- Task -
On every line of the listing, check for "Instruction"; copy the lines that have it.

- Data for review -
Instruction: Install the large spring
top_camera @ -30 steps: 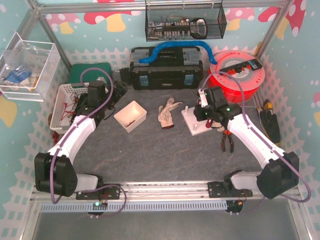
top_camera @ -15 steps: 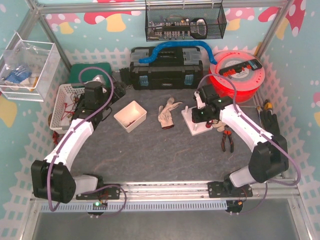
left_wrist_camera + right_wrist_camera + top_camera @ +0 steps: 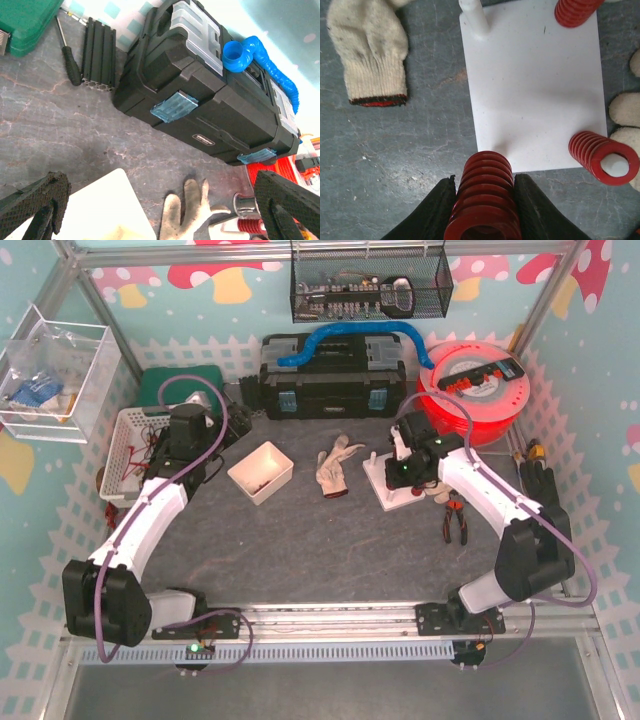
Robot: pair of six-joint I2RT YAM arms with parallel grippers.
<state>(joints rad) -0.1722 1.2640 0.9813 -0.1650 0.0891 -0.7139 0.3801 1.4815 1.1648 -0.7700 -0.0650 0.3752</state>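
Note:
My right gripper (image 3: 484, 202) is shut on a large red spring (image 3: 485, 195), held upright over the near edge of a white plate (image 3: 535, 95). The plate has a bare white peg (image 3: 474, 17) at its far left corner, a red spring (image 3: 602, 157) on a peg at the near right and another red spring (image 3: 575, 10) at the far right. In the top view the right gripper (image 3: 402, 472) hovers over the plate (image 3: 392, 490). My left gripper (image 3: 160, 210) is open and empty, above the white box (image 3: 260, 472).
A work glove (image 3: 335, 466) lies left of the plate. A black toolbox (image 3: 332, 380) with a blue hose stands at the back, a red cable reel (image 3: 475, 385) at the back right. Pliers (image 3: 453, 517) lie right of the plate. A white basket (image 3: 128, 445) stands far left.
My right gripper has moved left and slightly back with the spring, from the plate's right side to over the plate. The left arm has shifted slightly back.

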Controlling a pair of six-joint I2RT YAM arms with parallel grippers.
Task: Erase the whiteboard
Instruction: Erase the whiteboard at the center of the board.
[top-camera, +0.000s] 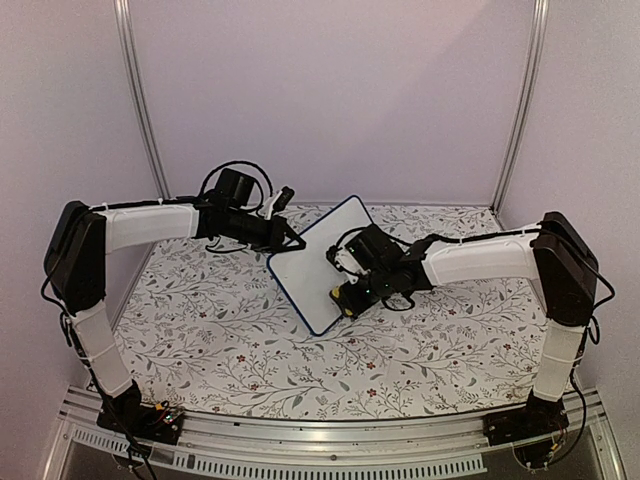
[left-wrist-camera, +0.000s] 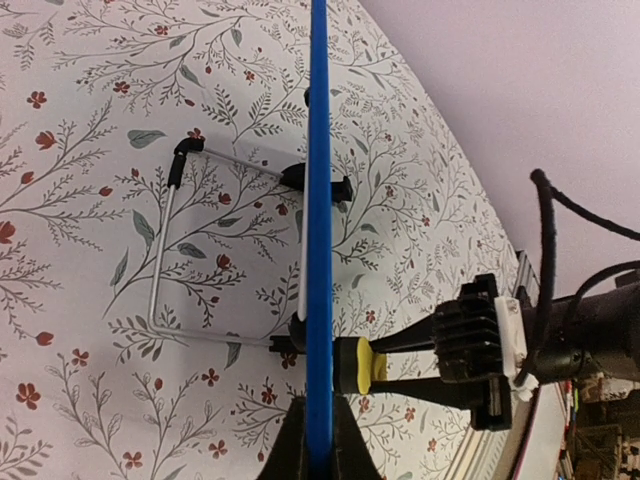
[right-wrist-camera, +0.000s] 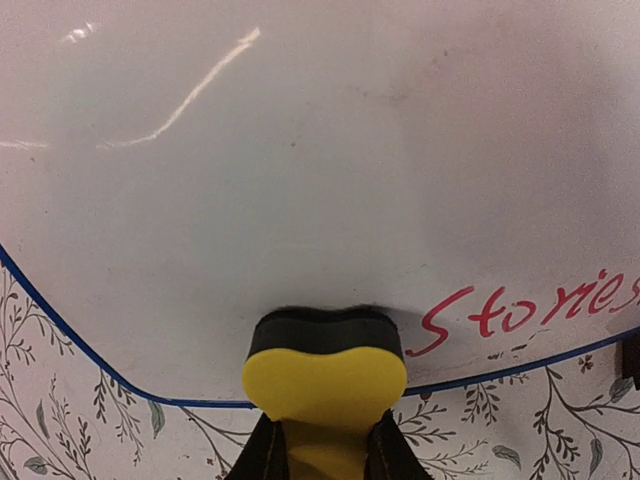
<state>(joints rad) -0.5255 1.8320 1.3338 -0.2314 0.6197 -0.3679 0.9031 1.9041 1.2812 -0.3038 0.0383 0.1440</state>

- Response -
Instruction: Install the large spring
Instruction: Erase the whiteboard at the center of the board.

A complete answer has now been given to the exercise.